TASK DETAILS
The entire listing below is to be written out exactly, minus the pictures.

DATA SECTION
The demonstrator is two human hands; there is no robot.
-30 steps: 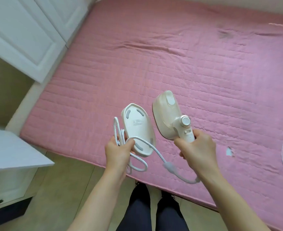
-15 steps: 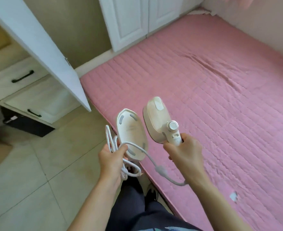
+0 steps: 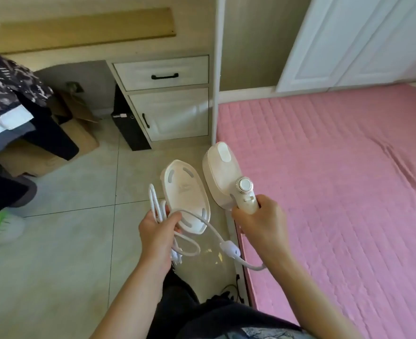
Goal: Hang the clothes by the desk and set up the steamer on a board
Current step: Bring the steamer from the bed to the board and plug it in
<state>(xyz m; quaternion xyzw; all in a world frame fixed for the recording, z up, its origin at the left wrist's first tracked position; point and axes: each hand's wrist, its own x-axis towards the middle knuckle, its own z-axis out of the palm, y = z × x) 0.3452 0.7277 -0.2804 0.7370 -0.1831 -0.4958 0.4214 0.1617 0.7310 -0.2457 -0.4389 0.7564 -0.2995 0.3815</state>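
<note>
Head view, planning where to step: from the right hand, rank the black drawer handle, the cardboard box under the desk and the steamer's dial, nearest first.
From the right hand:
1. Steamer's dial, just above it.
2. Black drawer handle, ahead on the desk.
3. Cardboard box, far left under the desk.

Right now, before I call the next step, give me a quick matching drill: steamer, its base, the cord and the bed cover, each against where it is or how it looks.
Things:
1. steamer
2. base
3. cord
4. bed cover

States:
A. looped, in the left hand along with another item
B. pink and quilted
C. gripped by its handle in the right hand
D. underside facing the camera, in the left hand

Pairs: 1-C, 2-D, 3-A, 4-B
</note>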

ANSWER FOR THE TASK
The demonstrator is two human hands; there is no robot.
-30 steps: 
-15 steps: 
+0 steps: 
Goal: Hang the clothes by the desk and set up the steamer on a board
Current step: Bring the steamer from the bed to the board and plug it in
<state>(xyz m; quaternion xyzw; all in a world frame fixed for the recording, z up, its origin at the left wrist's first tracked position; point and axes: each hand's wrist, its own x-axis towards the middle knuckle, its own z-axis out of the palm, y = z × x) 0.3452 0.7277 -0.2804 0.7370 -0.1831 -0.4958 0.4214 0.1617 0.7310 -0.2457 -0.4389 0.7564 -0.2995 0.3815</state>
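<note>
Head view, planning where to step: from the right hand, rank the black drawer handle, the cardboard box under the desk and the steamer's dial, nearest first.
From the right hand:
1. Steamer's dial, just above it.
2. Black drawer handle, ahead on the desk.
3. Cardboard box, far left under the desk.

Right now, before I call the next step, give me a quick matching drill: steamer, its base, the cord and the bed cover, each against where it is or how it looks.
Things:
1. steamer
2. base
3. cord
4. bed cover

States:
A. looped, in the left hand along with another item
B. pink and quilted
C. gripped by its handle in the right hand
D. underside facing the camera, in the left hand

Pairs: 1-C, 2-D, 3-A, 4-B
</note>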

The answer to this exercise has been written out completely.